Learn how to use images for chapter titles in your compiled books.

This is part of a planned series of in-depth blog posts that takes a real-world user query and turns it into a follow-along. We’ll start with a problem, provide a sample project, and walk through the solution, showing you some tips and tricks for using Scrivener along the way. These follow-alongs assume that you have a working knowledge of Scrivener and have at least been through the interactive tutorial project.

The problem: In my book, I would like to use images for chapter headings. Is there any way I can do this in Scrivener?

Getting Started

Let's start with a sample project. To follow along, download the project by clicking the link below:

Download Sample Project

Open the project in Scrivener 3 for macOS and take a look at how it's set up. Note:

  • The project was created from the "Novel" template.
  • It contains three chapters, each represented by a folder ("My First Chapter", "My Second Chapter", "My Third Chapter").
  • There is a "Chapter Images" folder in the binder that contains the images I want to use as the heading in each chapter. (Click on the images in the binder to view them.) These are images I created in an image editor and then imported into my project.

First, let's try compiling to see what we are starting with:

  1. Go to File > Compile... (Note that "Ebook" is selected as the Compile format in the sidebar and "ePub 3" is selected next to "Compile for".)
  2. Click "Compile".
  3. Tick "Open compiled document in" at the bottom of the export panel and make sure "iBooks" is selected.
  4. Click "Export". The compiled ebook will open in iBooks.

The book looks good, except that at the moment, it's not using our chapter heading images. For that, we are going to create our own custom Compile Format based on the "Ebook" format, and create a new Section Layout that adds in the images. First, though, we need a way of telling Scrivener which image should be associated with each chapter.

Associating Images with Chapters

We're going to use custom metadata for this:

  1. In the main menu, go to Project > Project Settings...
  2. Select "Custom Metadata" in the Project Settings sidebar.
  3. Click "+" on the top right to add a new metadata field.
  4. Name the field "Image".
  5. Click "OK".

We've now created a new "Image" metadata field for documents in the project which we can use to assign our images. Next, let's assign the three chapter heading images to the relevant chapters:

  1. Select "My First Chapter" in the binder.
  2. Switch the Metadata pane of the Inspector (the tag icon at the top).
  3. Expand the "Custom Metadata" Inspector area.
  4. Type "ChapterOne" into the "Image" field - the name of the image we want associated with this chapter.

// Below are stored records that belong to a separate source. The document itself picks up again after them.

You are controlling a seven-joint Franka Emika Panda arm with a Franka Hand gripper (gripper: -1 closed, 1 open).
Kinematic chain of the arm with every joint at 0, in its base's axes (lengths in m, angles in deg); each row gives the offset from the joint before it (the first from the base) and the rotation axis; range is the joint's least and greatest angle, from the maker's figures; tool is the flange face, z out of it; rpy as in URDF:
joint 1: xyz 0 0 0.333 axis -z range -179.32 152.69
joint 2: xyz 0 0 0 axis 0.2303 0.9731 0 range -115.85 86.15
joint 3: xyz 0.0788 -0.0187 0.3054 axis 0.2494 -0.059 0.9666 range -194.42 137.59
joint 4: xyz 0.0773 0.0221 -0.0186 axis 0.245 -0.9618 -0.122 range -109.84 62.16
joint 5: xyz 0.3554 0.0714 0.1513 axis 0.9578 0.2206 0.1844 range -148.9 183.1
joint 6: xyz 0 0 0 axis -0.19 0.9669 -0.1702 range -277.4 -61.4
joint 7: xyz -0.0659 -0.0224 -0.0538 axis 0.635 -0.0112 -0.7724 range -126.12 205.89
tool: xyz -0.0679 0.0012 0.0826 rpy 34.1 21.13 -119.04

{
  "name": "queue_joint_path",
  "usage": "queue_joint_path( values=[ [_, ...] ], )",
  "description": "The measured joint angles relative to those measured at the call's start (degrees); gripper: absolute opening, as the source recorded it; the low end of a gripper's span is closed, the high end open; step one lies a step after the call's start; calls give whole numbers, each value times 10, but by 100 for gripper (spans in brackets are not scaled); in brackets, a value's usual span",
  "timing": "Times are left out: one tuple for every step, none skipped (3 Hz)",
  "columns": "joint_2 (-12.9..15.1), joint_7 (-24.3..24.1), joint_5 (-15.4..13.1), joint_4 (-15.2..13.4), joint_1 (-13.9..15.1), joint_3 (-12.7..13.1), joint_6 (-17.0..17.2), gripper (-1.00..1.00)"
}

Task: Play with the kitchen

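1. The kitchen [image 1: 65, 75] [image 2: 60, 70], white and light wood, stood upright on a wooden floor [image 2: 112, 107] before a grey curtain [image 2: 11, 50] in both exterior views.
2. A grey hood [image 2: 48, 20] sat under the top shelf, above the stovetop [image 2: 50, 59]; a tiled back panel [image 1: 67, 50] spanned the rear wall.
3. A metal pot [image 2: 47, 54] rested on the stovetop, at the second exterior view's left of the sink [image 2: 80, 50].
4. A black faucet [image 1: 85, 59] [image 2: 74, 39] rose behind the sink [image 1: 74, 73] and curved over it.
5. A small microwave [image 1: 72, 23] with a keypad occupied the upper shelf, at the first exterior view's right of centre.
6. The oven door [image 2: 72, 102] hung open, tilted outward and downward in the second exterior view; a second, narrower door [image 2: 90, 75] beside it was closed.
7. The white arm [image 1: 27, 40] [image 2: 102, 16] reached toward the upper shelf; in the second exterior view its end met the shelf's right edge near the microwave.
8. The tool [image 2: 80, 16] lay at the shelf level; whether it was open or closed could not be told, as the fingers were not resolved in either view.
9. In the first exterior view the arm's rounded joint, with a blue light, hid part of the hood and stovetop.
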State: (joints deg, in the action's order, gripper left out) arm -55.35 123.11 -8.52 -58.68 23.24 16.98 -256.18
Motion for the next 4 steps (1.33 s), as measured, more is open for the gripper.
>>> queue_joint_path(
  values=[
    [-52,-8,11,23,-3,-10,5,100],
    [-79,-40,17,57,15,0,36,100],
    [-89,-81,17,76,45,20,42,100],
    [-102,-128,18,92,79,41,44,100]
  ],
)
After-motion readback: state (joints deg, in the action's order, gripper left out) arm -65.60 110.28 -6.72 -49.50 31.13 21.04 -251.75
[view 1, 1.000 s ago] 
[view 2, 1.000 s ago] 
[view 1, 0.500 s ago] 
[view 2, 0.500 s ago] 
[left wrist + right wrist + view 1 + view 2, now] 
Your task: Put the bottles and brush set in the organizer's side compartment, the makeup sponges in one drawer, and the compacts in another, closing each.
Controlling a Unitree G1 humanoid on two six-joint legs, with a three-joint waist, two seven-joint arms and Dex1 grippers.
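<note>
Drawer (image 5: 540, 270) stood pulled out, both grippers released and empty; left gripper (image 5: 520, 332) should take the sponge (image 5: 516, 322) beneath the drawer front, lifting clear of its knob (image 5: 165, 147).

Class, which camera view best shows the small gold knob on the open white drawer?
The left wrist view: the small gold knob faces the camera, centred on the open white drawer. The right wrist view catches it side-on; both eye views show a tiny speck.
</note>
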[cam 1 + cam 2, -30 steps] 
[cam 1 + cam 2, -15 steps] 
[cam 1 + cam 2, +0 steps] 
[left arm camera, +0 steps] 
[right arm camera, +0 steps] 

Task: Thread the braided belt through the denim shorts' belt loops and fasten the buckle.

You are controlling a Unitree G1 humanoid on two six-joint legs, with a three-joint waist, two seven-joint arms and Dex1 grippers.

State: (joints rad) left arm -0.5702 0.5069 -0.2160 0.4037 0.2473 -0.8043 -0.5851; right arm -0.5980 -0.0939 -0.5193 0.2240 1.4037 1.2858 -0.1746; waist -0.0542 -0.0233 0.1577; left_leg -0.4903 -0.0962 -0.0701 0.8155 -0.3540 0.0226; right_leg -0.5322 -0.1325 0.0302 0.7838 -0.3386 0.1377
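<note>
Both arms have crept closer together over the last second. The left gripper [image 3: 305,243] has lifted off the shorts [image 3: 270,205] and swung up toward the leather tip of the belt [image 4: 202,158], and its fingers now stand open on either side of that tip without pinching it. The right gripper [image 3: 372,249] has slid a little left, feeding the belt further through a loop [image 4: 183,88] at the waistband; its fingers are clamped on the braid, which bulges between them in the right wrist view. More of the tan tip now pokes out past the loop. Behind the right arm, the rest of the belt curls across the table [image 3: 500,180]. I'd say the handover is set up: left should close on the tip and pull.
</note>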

We then just need to repeat this for the other two chapters:

  1. Select "My Second Chapter" in the binder.
  2. Type "ChapterTwo" into the "Image" metadata field ("ChapterTwo" being the name of the image we want to use for this chapter).
  3. Select "My Third Chapter" in the binder.
  4. Type "ChapterThree" into the "Image" metadata field.

Now each chapter "knows" which image is associated with it. Of course, it doesn't really know - it just has a piece of metadata associated with it containing the image name. At the moment, this does nothing. We now need to create a Compile Format that will use this information.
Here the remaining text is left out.